* Records provided *

*** Block opens ***

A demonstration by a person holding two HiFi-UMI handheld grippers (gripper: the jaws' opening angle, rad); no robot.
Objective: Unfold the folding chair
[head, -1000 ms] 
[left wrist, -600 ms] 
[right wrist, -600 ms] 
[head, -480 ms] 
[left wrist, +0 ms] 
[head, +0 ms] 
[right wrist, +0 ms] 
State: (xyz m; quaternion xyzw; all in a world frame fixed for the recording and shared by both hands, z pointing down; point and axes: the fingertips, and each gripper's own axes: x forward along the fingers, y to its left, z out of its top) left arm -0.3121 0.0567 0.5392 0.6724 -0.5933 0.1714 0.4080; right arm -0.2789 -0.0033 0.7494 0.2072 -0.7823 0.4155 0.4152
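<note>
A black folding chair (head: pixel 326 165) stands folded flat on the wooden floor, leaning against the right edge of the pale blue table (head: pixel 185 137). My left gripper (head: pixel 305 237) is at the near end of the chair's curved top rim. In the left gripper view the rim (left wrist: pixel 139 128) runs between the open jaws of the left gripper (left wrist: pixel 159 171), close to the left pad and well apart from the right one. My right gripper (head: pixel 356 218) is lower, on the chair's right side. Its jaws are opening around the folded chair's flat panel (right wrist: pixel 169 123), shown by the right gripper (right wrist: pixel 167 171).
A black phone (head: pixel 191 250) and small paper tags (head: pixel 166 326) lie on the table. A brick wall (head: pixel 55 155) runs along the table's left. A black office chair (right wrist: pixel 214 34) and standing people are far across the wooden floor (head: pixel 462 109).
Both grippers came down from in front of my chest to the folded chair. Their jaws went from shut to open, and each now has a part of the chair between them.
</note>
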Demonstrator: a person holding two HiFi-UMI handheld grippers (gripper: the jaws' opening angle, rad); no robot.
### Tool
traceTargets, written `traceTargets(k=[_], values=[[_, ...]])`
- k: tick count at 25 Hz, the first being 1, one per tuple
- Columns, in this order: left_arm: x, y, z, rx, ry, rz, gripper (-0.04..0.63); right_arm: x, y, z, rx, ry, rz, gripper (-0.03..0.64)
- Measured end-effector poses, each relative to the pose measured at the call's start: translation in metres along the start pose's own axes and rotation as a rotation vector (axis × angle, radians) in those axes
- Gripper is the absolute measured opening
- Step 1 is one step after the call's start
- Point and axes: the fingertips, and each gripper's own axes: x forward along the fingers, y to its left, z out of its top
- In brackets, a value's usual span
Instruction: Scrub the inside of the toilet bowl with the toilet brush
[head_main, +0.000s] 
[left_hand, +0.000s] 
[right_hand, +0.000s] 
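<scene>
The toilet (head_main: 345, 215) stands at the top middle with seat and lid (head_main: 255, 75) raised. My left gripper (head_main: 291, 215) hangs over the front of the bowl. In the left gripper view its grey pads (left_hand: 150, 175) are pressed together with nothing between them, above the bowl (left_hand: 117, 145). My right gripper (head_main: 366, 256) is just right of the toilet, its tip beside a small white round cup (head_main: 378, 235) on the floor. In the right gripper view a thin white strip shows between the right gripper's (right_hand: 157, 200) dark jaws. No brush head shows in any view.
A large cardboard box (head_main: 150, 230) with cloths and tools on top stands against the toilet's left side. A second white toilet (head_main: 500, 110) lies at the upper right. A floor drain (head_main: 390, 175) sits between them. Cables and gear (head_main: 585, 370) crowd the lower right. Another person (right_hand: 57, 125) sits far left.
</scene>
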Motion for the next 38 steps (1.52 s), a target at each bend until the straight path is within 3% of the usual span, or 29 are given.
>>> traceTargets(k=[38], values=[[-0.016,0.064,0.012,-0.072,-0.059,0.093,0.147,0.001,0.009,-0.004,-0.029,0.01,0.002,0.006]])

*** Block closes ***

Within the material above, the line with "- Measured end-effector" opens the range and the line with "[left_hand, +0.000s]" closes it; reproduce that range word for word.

- Measured end-effector poses, each relative to the pose measured at the call's start: translation in metres along the start pose's own axes and rotation as a rotation vector (axis × angle, radians) in those axes
- Gripper is the absolute measured opening
- Step 1 is one step after the call's start
- Point and axes: the fingertips, and each gripper's own axes: x forward along the fingers, y to its left, z out of its top
- In brackets, a value's usual span
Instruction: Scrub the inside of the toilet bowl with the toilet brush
[head_main, +0.000s] 
[left_hand, +0.000s] 

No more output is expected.